This README file is only about this example directory's content.
Please refer to the Solr Reference Guide's section on Learning To Rank section for broader information on Learning to Rank (LTR) with Apache Solr.
./bin/solr -e techproducts -Dsolr.ltr.enabled=true
Download and install liblinear
Change contrib/ltr/example/config.json
“trainingLibraryLocation” to point to the train directory where you installed liblinear.
Alternatively, leave the config.json
file unchanged and create a soft-link to your liblinear
directory e.g.
ln -s /Users/YourNameHere/Downloads/liblinear-2.1 ./contrib/ltr/example/liblinear
cd contrib/ltr/example
python train_and_upload_demo_model.py -c config.json
This script deploys your features from config.json
“solrFeaturesFile” to Solr. Then it takes the relevance judged query document pairs of “userQueriesFile” and merges it with the features extracted from Solr into a training file. That file is used to train a linear model, which is then deployed to Solr for you to rerank results.
http://localhost:8983/solr/techproducts/query?q=test&rq={!ltr%20model=exampleModel%20reRankDocs=25%20efi.user_query=%27test%27}&fl=price,score,name
In order to train a learning to rank model you need training data. Training data is what teaches the model what the appropriate weight for each feature is. In general training data is a collection of queries with associated documents and what their ranking/score should be. As an example:
hard drive|SP2514N |0.6|CLICK_LOGS hard drive|6H500F0 |0.3|CLICK_LOGS hard drive|F8V7067-APL-KIT|0.0|CLICK_LOGS hard drive|IW-02 |0.0|CLICK_LOGS ipod |MA147LL/A |1.0|HUMAN_JUDGEMENT ipod |F8V7067-APL-KIT|0.5|HUMAN_JUDGEMENT ipod |IW-02 |0.5|HUMAN_JUDGEMENT ipod |6H500F0 |0.0|HUMAN_JUDGEMENT
The columns in the example represent:
the user query;
a unique id for a document in the response;
the a score representing the relevance of that document (not necessarily between zero and one);
the source, i.e., if the training record was produced by using interaction data (CLICK_LOGS
) or by human judgements (HUMAN_JUDGEMENT
).
You might collect data for use with your machine learning algorithm relying on:
There are many ways of preparing interaction data for training a model, and it is outside the scope of this readme to provide a complete review of all the techniques. In the following we illustrate a simple way for obtaining training data from simple interaction data.
Simple interaction data will be a log file generated by your application after it has talked to Solr. The log will contain two different types of record:
user-id, query, responses
, where responses
is a list of unique document ids returned for a query.Example:
diego, hard drive, [SP2514N,6H500F0,F8V7067-APL-KIT,IW-02]

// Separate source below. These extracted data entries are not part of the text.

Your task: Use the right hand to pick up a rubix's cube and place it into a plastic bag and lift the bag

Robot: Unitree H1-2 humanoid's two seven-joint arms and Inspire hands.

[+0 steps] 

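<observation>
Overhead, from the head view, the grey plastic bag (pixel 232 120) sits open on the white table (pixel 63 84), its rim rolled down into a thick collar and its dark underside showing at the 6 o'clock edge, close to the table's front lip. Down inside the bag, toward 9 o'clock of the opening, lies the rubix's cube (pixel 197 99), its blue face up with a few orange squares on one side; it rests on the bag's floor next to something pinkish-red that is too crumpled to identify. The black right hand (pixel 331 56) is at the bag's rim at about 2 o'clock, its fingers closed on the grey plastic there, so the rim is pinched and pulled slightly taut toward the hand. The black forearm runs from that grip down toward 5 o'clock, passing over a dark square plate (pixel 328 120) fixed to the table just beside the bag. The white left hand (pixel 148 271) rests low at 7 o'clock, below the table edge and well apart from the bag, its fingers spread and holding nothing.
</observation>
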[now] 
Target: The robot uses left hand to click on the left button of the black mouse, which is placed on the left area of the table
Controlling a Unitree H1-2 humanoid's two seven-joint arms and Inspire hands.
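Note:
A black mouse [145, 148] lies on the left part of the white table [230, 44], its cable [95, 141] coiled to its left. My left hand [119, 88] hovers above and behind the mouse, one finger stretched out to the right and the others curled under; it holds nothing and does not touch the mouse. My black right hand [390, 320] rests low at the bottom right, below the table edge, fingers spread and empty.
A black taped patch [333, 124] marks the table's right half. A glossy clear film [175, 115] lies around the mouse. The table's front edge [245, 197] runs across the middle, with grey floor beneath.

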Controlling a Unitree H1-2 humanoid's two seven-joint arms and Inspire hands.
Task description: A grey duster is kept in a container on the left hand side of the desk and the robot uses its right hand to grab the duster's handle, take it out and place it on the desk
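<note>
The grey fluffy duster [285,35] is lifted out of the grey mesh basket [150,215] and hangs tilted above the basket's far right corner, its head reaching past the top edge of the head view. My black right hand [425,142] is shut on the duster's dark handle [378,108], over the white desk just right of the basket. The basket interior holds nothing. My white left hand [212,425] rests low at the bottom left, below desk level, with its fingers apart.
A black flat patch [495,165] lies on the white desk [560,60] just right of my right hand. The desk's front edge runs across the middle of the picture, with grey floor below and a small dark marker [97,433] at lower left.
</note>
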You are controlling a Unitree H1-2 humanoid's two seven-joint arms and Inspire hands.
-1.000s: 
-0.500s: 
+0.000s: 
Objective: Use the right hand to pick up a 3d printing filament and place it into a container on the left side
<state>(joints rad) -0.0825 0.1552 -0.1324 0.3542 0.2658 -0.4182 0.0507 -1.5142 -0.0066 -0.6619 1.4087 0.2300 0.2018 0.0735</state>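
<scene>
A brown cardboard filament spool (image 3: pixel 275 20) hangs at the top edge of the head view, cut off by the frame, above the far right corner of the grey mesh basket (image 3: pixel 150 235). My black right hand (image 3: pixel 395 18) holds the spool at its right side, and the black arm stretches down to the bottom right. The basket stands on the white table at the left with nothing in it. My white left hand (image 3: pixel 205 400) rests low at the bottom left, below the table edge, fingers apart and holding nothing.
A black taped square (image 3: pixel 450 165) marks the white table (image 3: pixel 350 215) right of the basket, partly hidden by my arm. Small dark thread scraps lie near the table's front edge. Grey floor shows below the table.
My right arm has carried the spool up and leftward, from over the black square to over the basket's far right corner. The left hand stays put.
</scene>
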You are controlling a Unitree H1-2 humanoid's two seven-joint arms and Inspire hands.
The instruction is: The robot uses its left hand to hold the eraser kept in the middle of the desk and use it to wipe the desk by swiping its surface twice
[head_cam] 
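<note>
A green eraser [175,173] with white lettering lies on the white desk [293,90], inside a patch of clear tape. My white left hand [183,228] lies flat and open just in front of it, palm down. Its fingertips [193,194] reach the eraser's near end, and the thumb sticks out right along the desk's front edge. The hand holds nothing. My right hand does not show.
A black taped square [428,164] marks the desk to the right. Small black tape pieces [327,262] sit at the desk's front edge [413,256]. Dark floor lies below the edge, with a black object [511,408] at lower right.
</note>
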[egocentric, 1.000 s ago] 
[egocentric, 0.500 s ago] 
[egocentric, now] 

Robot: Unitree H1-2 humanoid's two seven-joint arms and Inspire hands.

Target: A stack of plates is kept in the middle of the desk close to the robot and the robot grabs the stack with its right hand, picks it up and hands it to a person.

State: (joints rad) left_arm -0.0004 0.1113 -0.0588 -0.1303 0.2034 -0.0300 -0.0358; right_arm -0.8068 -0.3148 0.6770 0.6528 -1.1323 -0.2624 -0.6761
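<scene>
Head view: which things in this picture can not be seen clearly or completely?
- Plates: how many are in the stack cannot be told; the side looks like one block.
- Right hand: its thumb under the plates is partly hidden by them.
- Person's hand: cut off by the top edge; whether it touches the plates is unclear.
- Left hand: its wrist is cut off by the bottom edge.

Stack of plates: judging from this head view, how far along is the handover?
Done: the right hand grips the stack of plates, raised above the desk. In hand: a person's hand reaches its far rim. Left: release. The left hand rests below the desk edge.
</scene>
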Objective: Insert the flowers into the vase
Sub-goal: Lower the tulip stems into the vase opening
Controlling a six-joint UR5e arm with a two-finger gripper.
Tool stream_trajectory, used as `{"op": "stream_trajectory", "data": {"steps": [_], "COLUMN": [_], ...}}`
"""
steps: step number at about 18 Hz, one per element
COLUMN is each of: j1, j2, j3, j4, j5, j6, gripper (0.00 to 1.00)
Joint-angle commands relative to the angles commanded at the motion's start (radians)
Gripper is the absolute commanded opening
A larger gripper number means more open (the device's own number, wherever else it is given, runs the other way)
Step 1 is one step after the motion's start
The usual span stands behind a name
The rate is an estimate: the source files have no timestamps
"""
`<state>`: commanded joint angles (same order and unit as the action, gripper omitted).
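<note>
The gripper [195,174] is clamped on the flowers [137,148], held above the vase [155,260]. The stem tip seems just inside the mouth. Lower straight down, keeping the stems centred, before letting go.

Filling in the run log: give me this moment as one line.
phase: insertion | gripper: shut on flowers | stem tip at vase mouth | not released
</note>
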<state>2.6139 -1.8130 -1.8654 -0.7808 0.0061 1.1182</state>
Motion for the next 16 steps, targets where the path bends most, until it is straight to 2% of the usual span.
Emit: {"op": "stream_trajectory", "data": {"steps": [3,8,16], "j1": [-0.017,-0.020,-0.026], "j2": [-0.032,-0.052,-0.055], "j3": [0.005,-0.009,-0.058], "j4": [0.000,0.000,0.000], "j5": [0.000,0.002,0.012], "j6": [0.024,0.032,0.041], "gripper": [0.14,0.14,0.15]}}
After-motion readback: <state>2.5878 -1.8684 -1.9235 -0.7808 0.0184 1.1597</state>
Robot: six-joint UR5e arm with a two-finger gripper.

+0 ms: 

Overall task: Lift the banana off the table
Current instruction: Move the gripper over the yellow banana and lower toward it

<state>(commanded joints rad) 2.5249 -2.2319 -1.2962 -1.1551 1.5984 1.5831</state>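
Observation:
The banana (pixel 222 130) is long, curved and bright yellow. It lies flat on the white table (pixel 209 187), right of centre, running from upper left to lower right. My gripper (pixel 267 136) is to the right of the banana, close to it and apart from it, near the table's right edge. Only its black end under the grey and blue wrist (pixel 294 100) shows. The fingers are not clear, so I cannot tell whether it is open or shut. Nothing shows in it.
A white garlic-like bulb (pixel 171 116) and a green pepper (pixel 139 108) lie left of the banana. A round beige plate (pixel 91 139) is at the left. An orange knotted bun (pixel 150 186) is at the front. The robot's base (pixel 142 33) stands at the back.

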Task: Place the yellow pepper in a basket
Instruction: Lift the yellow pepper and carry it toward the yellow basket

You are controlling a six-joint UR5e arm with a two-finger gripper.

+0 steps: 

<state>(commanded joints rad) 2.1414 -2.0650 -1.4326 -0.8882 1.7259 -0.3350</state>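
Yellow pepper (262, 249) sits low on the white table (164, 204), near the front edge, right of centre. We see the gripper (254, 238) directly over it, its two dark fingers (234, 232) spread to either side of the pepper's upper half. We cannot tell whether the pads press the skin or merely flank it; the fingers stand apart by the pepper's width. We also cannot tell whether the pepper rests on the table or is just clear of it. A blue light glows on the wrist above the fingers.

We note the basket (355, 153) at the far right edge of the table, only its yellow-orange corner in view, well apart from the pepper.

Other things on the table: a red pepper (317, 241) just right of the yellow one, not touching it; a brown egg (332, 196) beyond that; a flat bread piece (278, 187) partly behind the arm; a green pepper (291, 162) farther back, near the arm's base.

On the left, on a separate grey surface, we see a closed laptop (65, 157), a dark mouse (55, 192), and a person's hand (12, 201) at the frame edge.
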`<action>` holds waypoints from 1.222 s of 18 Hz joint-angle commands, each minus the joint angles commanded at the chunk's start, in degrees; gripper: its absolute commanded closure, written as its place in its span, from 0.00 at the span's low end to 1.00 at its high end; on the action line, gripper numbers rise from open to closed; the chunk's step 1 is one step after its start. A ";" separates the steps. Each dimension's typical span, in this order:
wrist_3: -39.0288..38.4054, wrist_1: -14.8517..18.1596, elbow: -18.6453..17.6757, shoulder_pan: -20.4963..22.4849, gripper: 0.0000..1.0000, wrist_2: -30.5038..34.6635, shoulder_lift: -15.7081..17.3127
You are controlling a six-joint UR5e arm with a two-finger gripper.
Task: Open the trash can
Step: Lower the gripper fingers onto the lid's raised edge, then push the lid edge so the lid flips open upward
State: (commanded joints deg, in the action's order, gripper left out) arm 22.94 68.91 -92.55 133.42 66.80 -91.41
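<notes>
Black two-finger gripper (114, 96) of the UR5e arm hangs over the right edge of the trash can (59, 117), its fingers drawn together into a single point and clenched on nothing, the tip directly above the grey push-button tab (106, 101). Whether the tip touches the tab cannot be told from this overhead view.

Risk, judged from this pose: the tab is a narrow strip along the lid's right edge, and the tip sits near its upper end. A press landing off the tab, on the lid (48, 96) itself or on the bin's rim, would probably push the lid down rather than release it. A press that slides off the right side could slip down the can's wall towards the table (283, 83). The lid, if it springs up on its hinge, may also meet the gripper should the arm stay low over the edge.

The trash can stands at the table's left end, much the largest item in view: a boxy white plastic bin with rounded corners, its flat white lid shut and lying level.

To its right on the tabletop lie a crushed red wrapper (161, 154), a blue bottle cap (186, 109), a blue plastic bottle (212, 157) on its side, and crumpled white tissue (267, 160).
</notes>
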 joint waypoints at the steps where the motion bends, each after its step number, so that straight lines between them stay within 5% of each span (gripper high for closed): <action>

user-id, query, document-id, click
Example:
christine, hard drive, SP2154N diego , hard drive, SP2154N michael , hard drive, SP2154N joshua , hard drive, IW-02
Given a log composed by records like these, a simple way to produce a training dataset is to group on the query field and then assign to each query a relevance score equal to the number of clicks:
hard drive|SP2514N |3|CLICK_LOGS hard drive|IW-02 |1|CLICK_LOGS hard drive|6H500F0 |0|CLICK_LOGS hard drive|F8V7067-APL-KIT|0|CLICK_LOGS
This is a really trival way to generate a training dataset, and in many settings it might not produce great results. Indeed, it is a well known fact that clicks are biased: users tend to click on the first result proposed for a query, also if it is not relevant. A click on a document in position five could be considered more important than a click on a document in position one, because the user took the effort to browse the results list until position five.
Some approaches take into account the time spent on the clicked document (if the user spent only two seconds on the document and then clicked on other documents in the list, probably she did not intend to click that document).
There are many papers proposing techniques for removing the bias, or for taking into account the click positions, a good survey is Click Models for Web Search, by Chuklin, Markov and Rijke.
Another way to get training data is asking human judges to label them. Producing human judgements is in general more expensive, but the quality of the dataset produced can be better than the one produced from interaction data. It is worth to note that human judgements can be produced also relying on a crowdsourcing platform, that allows a user to show human workers documents associated with a query and to get back relevance labels. Usually a human worker visualizes a query together with a list of results and the task consists in assigning a relevance label to each document (e.g., Perfect, Excellent, Good, Fair, Not relevant). Training data can then be obtained by translating the labels into numeric scores (e.g., Perfect = 4, Excellent = 3, Good = 2, Fair = 1, Not relevant = 0).